START Task material
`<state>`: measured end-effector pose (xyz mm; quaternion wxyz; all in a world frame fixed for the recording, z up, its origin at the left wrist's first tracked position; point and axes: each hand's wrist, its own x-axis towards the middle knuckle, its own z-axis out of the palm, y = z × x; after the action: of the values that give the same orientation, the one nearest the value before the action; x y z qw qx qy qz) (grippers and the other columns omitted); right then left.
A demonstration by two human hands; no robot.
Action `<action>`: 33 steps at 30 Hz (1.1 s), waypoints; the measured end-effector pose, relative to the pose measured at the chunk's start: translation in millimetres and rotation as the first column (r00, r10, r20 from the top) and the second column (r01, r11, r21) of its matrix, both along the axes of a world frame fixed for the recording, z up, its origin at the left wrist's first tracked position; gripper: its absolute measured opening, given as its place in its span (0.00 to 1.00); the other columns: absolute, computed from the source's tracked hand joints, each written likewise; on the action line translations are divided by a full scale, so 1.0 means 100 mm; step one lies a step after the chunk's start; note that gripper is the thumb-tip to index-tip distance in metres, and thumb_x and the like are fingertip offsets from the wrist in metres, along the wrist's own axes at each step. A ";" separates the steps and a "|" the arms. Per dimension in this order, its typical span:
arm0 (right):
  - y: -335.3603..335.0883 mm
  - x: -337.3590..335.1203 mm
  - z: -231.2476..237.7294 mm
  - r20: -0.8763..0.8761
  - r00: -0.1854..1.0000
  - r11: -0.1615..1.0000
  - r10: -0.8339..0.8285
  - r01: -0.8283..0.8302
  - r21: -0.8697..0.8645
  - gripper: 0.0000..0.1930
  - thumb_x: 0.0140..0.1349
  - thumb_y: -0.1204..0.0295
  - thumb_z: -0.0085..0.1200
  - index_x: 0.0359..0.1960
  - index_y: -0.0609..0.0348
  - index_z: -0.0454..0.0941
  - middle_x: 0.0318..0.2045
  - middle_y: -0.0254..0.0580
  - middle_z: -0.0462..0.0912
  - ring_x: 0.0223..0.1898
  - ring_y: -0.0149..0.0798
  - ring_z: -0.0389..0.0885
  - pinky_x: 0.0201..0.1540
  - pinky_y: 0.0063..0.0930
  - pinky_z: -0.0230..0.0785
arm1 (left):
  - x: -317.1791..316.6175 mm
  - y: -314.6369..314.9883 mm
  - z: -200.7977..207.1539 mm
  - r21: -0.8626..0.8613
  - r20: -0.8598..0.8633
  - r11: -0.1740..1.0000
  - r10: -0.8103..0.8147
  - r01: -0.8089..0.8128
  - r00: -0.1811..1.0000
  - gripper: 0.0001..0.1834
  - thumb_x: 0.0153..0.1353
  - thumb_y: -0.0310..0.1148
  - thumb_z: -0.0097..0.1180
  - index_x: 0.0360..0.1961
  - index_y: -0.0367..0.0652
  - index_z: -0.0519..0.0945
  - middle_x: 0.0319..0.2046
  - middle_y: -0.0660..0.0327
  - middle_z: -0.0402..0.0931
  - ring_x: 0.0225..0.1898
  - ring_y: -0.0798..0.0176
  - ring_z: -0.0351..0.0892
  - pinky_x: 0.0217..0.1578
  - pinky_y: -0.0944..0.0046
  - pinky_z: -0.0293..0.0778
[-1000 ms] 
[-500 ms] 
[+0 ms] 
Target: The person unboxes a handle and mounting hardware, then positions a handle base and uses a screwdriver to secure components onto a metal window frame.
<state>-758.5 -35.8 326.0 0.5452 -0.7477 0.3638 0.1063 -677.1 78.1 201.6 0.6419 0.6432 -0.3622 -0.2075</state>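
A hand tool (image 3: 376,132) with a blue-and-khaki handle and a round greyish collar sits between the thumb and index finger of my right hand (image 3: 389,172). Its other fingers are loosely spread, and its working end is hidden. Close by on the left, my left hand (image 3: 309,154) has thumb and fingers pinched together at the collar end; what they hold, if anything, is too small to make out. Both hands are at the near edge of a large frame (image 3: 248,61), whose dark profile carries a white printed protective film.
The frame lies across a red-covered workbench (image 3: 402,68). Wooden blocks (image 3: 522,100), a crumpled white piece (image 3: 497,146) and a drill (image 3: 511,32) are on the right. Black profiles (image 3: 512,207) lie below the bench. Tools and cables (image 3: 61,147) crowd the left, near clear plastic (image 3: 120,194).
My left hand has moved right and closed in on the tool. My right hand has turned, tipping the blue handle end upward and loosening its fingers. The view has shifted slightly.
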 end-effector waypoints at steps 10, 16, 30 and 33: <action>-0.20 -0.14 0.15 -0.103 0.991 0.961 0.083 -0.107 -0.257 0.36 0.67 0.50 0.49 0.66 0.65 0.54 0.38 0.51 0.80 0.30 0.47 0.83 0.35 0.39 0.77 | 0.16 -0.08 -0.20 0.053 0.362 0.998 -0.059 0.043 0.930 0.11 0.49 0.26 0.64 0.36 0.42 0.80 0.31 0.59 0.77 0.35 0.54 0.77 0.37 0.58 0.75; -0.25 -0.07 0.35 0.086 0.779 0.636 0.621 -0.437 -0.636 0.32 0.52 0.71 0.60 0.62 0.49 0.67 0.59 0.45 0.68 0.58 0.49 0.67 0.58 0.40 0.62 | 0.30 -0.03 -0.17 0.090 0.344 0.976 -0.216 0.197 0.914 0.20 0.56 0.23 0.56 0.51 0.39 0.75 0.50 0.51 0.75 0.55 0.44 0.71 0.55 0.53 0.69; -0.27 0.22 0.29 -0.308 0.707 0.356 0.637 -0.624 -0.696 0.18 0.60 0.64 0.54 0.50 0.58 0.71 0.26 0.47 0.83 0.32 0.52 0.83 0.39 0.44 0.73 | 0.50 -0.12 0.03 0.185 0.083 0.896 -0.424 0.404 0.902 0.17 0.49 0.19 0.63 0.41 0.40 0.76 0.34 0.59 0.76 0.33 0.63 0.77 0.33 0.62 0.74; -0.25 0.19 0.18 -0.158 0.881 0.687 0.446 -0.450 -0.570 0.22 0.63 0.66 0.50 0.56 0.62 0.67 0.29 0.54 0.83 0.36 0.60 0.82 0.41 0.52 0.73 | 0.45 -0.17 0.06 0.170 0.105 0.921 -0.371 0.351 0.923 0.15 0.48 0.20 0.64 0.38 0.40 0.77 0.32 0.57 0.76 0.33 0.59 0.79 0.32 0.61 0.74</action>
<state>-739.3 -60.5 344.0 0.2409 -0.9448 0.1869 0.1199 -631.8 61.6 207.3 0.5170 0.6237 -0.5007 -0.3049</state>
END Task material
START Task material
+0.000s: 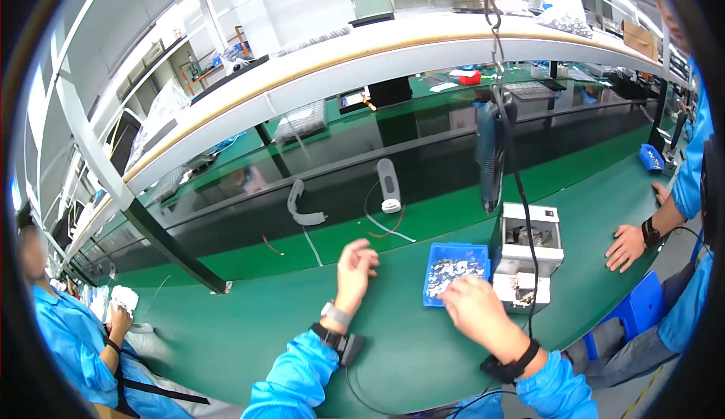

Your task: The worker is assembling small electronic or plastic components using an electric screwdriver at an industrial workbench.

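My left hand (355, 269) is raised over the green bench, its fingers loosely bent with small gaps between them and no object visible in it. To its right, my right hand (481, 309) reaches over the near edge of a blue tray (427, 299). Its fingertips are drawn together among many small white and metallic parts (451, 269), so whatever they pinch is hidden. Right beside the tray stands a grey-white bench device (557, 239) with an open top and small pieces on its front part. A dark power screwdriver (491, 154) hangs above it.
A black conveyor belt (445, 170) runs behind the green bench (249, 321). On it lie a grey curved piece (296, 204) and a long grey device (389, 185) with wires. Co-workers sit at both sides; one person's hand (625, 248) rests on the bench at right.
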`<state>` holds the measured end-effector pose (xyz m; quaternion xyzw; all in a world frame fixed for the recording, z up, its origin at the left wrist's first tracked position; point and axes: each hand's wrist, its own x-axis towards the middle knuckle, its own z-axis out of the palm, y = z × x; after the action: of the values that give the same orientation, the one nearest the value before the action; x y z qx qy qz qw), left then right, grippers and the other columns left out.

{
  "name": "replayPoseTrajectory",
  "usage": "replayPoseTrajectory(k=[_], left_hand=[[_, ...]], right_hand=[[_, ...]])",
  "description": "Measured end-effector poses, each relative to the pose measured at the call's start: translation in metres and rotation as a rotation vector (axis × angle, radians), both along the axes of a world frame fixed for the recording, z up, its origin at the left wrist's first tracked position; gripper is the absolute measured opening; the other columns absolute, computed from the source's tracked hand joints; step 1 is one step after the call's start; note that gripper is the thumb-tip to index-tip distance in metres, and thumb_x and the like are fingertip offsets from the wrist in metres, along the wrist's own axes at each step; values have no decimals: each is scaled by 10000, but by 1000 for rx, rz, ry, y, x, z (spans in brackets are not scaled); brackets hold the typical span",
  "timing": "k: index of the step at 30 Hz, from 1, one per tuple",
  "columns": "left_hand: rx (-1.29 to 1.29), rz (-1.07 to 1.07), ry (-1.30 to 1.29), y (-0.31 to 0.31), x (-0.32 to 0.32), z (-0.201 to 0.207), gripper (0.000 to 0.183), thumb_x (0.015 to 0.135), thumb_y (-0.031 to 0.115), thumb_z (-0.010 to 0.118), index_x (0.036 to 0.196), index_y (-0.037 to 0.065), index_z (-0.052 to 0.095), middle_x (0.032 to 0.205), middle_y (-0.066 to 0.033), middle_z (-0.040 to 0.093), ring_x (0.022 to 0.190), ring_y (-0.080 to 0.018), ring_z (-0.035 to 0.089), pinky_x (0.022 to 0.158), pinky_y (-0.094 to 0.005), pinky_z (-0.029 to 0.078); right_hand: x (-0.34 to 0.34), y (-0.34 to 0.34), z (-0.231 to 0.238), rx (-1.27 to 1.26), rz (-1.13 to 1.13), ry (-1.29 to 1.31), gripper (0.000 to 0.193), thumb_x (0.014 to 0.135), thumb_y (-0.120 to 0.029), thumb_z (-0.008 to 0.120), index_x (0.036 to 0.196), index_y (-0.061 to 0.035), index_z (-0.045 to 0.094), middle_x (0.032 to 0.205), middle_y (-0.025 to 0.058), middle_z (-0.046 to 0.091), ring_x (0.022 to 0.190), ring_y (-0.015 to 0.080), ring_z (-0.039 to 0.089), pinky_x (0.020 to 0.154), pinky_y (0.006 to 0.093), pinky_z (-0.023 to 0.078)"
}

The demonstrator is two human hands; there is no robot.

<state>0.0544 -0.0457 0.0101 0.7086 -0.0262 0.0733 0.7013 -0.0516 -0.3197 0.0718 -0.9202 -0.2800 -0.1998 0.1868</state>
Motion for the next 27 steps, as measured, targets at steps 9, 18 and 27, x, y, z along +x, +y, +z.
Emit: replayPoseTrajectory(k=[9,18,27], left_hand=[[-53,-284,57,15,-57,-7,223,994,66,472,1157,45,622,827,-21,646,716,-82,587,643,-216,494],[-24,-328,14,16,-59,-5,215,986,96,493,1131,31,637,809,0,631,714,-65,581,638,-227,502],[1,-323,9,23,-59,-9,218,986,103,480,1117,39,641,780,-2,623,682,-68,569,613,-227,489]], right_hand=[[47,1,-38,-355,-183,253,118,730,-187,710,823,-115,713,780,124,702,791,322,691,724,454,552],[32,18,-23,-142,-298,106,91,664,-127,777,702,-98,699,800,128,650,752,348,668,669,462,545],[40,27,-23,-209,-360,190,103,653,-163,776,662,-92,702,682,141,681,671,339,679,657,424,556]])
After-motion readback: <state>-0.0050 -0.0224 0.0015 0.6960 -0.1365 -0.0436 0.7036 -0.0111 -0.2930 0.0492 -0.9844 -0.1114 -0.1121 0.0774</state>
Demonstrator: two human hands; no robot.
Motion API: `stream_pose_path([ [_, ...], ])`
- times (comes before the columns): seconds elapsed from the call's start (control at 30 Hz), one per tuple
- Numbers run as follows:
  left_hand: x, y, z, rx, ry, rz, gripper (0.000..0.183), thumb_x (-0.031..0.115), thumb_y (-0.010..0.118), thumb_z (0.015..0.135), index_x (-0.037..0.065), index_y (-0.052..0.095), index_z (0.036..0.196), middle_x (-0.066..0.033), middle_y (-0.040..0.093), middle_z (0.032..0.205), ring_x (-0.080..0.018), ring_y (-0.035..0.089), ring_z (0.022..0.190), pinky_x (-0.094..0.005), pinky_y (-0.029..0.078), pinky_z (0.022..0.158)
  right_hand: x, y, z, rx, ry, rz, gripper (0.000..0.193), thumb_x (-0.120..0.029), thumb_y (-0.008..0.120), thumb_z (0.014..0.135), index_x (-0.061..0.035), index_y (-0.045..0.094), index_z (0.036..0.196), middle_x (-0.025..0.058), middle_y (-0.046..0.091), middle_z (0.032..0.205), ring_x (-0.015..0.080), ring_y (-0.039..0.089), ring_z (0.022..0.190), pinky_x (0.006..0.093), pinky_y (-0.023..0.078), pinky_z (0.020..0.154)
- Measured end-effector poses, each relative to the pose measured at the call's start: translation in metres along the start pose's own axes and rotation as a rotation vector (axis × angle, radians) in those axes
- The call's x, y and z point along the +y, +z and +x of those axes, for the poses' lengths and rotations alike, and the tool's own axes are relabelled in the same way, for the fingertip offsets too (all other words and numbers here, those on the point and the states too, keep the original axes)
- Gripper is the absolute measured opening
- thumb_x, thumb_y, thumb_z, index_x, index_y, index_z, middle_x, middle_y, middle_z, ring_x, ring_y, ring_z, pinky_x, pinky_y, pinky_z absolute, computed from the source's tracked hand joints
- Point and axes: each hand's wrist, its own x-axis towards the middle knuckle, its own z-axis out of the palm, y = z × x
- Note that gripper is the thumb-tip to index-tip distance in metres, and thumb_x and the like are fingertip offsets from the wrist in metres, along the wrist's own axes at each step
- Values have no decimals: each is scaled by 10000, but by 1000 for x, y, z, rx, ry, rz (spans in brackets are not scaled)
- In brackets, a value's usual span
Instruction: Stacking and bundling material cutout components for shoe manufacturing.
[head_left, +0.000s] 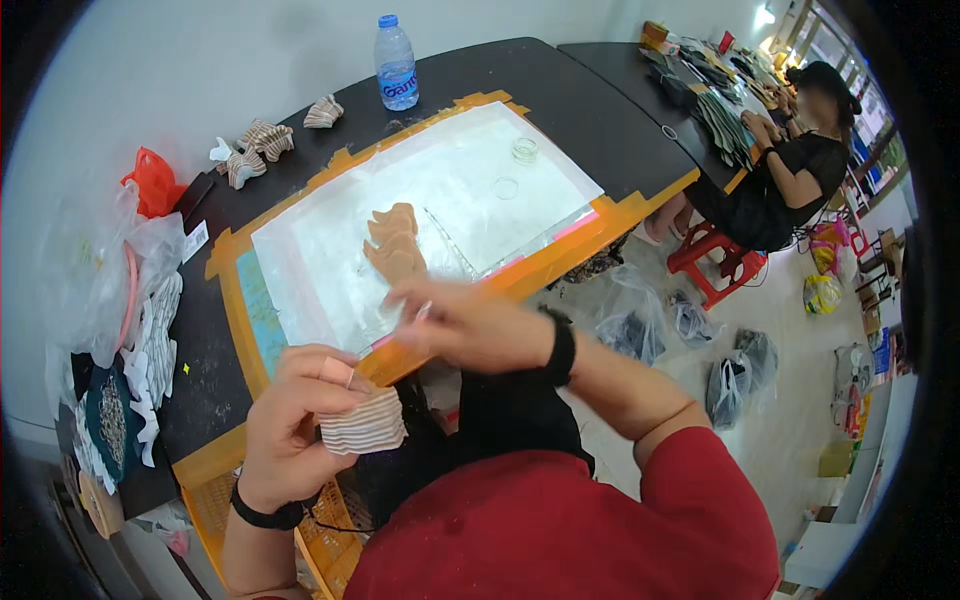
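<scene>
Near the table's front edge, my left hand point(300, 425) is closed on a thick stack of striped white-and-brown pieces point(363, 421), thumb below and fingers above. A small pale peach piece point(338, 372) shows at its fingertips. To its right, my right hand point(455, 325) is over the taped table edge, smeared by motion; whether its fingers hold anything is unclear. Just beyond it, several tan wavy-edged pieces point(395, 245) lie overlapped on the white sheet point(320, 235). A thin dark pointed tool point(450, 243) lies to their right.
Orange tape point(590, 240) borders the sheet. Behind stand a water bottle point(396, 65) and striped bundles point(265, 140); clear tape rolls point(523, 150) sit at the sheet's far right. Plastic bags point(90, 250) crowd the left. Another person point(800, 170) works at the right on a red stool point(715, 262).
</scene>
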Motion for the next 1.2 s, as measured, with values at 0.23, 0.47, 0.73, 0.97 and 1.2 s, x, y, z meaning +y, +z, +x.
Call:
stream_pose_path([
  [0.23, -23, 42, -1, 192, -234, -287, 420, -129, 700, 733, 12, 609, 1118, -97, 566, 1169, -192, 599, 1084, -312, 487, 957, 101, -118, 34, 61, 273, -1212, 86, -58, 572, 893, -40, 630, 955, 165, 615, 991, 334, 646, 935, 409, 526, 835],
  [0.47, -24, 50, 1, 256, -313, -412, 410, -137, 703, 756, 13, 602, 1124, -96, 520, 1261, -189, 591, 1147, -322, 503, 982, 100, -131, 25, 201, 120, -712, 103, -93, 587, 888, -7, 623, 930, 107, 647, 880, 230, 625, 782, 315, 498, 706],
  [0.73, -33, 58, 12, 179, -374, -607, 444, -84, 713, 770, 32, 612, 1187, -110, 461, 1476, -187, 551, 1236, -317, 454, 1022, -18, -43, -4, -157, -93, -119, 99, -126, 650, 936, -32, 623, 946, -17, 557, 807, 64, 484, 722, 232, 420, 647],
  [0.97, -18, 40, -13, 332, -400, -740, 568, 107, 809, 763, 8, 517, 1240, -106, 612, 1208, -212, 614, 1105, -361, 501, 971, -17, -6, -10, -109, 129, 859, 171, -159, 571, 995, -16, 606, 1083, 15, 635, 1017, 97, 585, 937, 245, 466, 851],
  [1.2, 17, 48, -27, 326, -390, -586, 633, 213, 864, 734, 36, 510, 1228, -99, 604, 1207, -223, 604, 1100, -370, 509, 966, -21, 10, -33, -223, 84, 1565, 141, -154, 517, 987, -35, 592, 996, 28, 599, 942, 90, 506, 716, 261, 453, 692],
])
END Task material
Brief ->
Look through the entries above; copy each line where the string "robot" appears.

Result of this task ->
A demonstration by two human hands; no robot.
The demonstrator is two human hands; there is no robot.
Demonstrator: two human hands; no robot.

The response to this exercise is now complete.